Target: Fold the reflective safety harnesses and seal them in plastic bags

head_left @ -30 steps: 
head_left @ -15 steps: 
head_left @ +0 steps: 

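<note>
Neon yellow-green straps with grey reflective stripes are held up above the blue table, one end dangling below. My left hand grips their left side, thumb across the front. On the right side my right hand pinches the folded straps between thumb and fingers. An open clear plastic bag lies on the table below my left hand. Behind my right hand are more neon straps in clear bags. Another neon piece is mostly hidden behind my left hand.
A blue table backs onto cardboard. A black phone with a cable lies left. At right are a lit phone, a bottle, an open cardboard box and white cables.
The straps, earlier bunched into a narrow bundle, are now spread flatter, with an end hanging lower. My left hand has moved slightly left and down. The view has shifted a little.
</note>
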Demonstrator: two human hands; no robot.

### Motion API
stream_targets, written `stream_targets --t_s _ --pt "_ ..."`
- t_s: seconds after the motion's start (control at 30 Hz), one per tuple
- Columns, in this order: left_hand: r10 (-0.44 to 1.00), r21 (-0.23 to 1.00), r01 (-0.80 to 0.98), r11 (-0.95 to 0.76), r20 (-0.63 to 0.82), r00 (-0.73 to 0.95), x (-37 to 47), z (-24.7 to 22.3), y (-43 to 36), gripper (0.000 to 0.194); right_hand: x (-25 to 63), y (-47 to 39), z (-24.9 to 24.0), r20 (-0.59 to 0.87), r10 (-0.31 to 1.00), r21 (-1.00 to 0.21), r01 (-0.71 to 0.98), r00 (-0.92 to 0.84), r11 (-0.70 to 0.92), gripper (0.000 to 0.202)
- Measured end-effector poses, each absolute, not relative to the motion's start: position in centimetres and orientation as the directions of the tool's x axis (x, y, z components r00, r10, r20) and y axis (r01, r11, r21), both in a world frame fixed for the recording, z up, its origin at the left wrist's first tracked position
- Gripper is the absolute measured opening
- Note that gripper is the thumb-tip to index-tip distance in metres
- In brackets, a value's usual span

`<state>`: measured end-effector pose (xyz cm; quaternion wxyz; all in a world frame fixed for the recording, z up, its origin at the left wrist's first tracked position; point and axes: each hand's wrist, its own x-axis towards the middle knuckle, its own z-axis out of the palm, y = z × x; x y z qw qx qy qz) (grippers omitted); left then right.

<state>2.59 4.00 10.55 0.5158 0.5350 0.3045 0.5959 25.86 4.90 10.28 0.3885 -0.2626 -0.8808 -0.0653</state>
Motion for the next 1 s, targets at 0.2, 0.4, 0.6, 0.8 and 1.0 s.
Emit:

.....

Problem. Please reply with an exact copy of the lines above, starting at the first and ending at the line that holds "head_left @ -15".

Answer section.
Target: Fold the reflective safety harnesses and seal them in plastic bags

head_left @ -30 steps: 
head_left @ -15 steps: 

No more is needed for this exercise.